#### WORK REQUIRED
The complete listing goes into the output exactly, without its pictures.

#### DATA BELOW

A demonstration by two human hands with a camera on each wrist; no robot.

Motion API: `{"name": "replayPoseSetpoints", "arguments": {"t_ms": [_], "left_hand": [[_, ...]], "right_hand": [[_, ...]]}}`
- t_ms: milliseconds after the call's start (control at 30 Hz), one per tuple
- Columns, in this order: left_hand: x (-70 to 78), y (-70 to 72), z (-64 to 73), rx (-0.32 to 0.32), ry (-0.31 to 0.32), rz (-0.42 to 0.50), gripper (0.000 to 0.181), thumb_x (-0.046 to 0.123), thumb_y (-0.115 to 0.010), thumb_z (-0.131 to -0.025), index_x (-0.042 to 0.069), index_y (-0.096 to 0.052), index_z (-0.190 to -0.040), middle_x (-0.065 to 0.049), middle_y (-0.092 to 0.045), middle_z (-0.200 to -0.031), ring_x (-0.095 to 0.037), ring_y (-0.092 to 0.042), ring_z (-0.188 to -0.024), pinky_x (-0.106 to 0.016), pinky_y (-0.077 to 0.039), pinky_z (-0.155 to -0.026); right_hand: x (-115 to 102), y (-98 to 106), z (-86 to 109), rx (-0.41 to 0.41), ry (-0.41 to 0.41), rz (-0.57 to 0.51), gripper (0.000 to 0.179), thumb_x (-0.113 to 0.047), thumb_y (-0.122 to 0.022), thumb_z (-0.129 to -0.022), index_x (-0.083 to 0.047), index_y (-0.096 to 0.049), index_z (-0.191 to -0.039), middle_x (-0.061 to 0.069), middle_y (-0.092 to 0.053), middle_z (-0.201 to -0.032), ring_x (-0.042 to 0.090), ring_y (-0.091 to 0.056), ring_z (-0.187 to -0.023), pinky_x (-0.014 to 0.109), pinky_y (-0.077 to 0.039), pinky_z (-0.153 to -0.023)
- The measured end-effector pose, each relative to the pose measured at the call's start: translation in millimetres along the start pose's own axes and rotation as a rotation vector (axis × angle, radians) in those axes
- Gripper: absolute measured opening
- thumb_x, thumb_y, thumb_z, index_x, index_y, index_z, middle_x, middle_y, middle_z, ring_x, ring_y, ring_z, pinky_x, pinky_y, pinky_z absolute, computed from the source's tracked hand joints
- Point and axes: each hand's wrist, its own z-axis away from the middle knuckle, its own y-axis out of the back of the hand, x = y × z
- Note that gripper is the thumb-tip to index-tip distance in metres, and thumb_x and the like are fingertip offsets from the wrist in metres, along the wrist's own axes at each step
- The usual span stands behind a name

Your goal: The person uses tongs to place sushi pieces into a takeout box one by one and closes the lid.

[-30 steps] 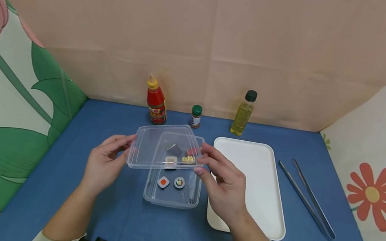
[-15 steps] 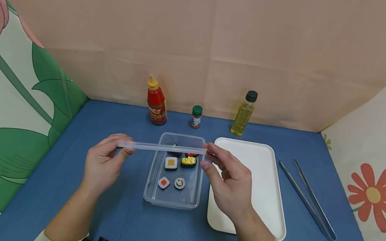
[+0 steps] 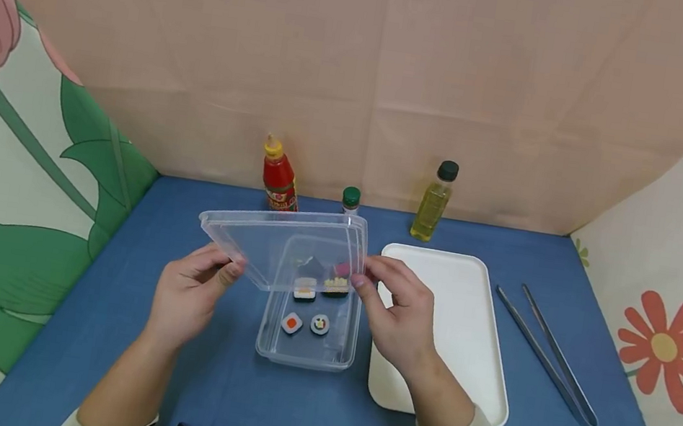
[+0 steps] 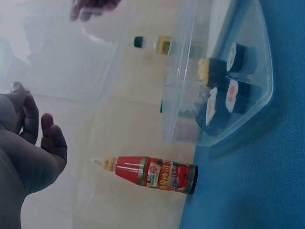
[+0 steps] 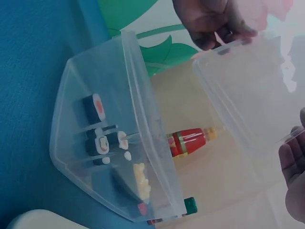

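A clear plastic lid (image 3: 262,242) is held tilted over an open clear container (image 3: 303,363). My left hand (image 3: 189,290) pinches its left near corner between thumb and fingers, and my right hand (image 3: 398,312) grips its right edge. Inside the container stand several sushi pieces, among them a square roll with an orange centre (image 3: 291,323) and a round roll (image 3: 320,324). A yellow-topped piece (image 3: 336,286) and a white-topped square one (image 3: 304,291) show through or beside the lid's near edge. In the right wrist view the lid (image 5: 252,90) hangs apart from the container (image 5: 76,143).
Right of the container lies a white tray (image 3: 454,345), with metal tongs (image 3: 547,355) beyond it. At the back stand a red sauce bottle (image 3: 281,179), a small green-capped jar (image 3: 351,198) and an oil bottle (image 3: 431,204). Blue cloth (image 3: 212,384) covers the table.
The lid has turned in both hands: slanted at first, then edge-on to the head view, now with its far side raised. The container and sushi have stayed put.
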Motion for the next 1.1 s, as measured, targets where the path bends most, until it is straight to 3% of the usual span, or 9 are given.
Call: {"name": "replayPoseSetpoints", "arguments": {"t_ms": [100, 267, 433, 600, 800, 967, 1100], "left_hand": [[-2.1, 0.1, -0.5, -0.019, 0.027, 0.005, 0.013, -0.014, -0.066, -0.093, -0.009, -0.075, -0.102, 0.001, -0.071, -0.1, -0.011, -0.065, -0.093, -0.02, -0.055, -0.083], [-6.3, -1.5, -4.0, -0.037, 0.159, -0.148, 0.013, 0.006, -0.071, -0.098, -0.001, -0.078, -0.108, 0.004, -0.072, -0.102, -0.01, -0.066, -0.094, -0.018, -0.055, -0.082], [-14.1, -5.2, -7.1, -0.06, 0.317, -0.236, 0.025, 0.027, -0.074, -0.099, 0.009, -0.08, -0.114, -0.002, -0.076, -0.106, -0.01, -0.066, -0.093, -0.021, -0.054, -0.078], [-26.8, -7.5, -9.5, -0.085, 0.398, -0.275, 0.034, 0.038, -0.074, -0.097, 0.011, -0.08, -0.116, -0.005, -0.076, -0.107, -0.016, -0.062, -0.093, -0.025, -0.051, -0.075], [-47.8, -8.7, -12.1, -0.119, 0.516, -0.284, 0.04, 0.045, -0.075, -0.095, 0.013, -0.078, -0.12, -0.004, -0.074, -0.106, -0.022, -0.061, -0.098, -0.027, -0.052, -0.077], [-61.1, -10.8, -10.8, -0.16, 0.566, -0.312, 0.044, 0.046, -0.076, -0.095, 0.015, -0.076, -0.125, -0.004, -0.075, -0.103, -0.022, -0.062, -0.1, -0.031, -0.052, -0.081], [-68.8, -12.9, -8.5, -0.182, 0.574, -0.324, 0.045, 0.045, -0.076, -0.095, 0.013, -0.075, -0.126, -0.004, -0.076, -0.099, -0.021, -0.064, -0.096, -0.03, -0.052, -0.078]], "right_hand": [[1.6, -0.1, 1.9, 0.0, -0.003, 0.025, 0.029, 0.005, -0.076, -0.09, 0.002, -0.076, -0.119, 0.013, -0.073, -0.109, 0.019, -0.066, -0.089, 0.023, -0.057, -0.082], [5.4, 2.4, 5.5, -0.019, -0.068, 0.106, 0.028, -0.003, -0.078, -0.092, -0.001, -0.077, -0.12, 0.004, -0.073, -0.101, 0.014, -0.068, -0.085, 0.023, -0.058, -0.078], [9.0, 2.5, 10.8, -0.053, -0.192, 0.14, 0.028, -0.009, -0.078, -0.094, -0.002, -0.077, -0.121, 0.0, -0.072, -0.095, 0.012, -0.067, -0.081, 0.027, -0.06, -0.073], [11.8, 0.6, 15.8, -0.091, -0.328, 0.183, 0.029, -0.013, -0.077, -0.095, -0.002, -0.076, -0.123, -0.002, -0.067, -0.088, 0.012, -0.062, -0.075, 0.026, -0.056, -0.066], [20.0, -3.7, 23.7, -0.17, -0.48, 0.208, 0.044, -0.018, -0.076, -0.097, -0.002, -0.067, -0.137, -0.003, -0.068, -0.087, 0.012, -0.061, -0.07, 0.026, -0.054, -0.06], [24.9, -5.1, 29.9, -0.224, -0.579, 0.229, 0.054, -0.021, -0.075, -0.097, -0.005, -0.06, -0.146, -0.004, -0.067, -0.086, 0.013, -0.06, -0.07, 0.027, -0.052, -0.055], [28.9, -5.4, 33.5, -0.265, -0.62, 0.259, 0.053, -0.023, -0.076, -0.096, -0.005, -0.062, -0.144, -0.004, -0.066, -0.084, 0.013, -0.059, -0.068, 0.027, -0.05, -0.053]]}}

#### TASK RESPONSE
A demonstration by two human hands with a camera on each wrist; no robot.

Motion API: `{"name": "replayPoseSetpoints", "arguments": {"t_ms": [_], "left_hand": [[_, ...]], "right_hand": [[_, ...]]}}`
- t_ms: milliseconds after the call's start (control at 30 Hz), one per tuple
- Columns, in this order: left_hand: x (-70 to 78), y (-70 to 72), z (-64 to 73), rx (-0.32 to 0.32), ry (-0.31 to 0.32), rz (-0.42 to 0.50), gripper (0.000 to 0.181), thumb_x (-0.046 to 0.123), thumb_y (-0.115 to 0.010), thumb_z (-0.131 to -0.025), index_x (-0.042 to 0.069), index_y (-0.096 to 0.052), index_z (-0.190 to -0.040), middle_x (-0.065 to 0.049), middle_y (-0.092 to 0.045), middle_z (-0.200 to -0.031), ring_x (-0.095 to 0.037), ring_y (-0.092 to 0.042), ring_z (-0.188 to -0.024), pinky_x (-0.106 to 0.016), pinky_y (-0.077 to 0.039), pinky_z (-0.155 to -0.026); right_hand: x (-115 to 102), y (-98 to 106), z (-86 to 109), rx (-0.41 to 0.41), ry (-0.41 to 0.41), rz (-0.57 to 0.51), gripper (0.000 to 0.179), thumb_x (-0.113 to 0.047), thumb_y (-0.122 to 0.022), thumb_z (-0.129 to -0.022), index_x (-0.083 to 0.047), index_y (-0.096 to 0.049), index_z (-0.191 to -0.039), middle_x (-0.061 to 0.069), middle_y (-0.092 to 0.053), middle_z (-0.201 to -0.032), ring_x (-0.042 to 0.090), ring_y (-0.091 to 0.056), ring_z (-0.187 to -0.023), pinky_x (-0.014 to 0.109), pinky_y (-0.077 to 0.039), pinky_z (-0.153 to -0.023)
- The measured end-effector pose, each relative to the pose measured at the call's start: translation in millimetres along the start pose's own axes and rotation as a rotation vector (axis × angle, radians) in those axes
- Gripper: absolute measured opening
- thumb_x, thumb_y, thumb_z, index_x, index_y, index_z, middle_x, middle_y, middle_z, ring_x, ring_y, ring_z, pinky_x, pinky_y, pinky_z absolute, computed from the source's tracked hand joints
- Point and axes: each hand's wrist, its own z-axis away from the middle knuckle, its own y-axis out of the back of the hand, x = y × z
- Note that gripper is the thumb-tip to index-tip distance in metres, and thumb_x and the like are fingertip offsets from the wrist in metres, along the wrist's own axes at each step
- The usual span stands behind a name

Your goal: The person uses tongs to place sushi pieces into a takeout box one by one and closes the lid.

[-30 steps] 
[-15 steps] 
[+0 steps] 
[+0 steps] 
[+0 steps] 

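A clear plastic lid (image 3: 262,242) is held tilted over an open clear container (image 3: 303,363). My left hand (image 3: 189,290) pinches its left near corner between thumb and fingers, and my right hand (image 3: 398,312) grips its right edge. Inside the container stand several sushi pieces, among them a square roll with an orange centre (image 3: 291,323) and a round roll (image 3: 320,324). A yellow-topped piece (image 3: 336,286) and a white-topped square one (image 3: 304,291) show through or beside the lid's near edge. In the right wrist view the lid (image 5: 252,90) hangs apart from the container (image 5: 76,143).
Right of the container lies a white tray (image 3: 454,345), with metal tongs (image 3: 547,355) beyond it. At the back stand a red sauce bottle (image 3: 281,179), a small green-capped jar (image 3: 351,198) and an oil bottle (image 3: 431,204). Blue cloth (image 3: 212,384) covers the table.
The lid has turned in both hands: slanted at first, then edge-on to the head view, now with its far side raised. The container and sushi have stayed put.
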Motion for the next 1.1 s, as measured, targets where the path bends most, until it is straight to 3% of the usual span, or 9 are given.
Call: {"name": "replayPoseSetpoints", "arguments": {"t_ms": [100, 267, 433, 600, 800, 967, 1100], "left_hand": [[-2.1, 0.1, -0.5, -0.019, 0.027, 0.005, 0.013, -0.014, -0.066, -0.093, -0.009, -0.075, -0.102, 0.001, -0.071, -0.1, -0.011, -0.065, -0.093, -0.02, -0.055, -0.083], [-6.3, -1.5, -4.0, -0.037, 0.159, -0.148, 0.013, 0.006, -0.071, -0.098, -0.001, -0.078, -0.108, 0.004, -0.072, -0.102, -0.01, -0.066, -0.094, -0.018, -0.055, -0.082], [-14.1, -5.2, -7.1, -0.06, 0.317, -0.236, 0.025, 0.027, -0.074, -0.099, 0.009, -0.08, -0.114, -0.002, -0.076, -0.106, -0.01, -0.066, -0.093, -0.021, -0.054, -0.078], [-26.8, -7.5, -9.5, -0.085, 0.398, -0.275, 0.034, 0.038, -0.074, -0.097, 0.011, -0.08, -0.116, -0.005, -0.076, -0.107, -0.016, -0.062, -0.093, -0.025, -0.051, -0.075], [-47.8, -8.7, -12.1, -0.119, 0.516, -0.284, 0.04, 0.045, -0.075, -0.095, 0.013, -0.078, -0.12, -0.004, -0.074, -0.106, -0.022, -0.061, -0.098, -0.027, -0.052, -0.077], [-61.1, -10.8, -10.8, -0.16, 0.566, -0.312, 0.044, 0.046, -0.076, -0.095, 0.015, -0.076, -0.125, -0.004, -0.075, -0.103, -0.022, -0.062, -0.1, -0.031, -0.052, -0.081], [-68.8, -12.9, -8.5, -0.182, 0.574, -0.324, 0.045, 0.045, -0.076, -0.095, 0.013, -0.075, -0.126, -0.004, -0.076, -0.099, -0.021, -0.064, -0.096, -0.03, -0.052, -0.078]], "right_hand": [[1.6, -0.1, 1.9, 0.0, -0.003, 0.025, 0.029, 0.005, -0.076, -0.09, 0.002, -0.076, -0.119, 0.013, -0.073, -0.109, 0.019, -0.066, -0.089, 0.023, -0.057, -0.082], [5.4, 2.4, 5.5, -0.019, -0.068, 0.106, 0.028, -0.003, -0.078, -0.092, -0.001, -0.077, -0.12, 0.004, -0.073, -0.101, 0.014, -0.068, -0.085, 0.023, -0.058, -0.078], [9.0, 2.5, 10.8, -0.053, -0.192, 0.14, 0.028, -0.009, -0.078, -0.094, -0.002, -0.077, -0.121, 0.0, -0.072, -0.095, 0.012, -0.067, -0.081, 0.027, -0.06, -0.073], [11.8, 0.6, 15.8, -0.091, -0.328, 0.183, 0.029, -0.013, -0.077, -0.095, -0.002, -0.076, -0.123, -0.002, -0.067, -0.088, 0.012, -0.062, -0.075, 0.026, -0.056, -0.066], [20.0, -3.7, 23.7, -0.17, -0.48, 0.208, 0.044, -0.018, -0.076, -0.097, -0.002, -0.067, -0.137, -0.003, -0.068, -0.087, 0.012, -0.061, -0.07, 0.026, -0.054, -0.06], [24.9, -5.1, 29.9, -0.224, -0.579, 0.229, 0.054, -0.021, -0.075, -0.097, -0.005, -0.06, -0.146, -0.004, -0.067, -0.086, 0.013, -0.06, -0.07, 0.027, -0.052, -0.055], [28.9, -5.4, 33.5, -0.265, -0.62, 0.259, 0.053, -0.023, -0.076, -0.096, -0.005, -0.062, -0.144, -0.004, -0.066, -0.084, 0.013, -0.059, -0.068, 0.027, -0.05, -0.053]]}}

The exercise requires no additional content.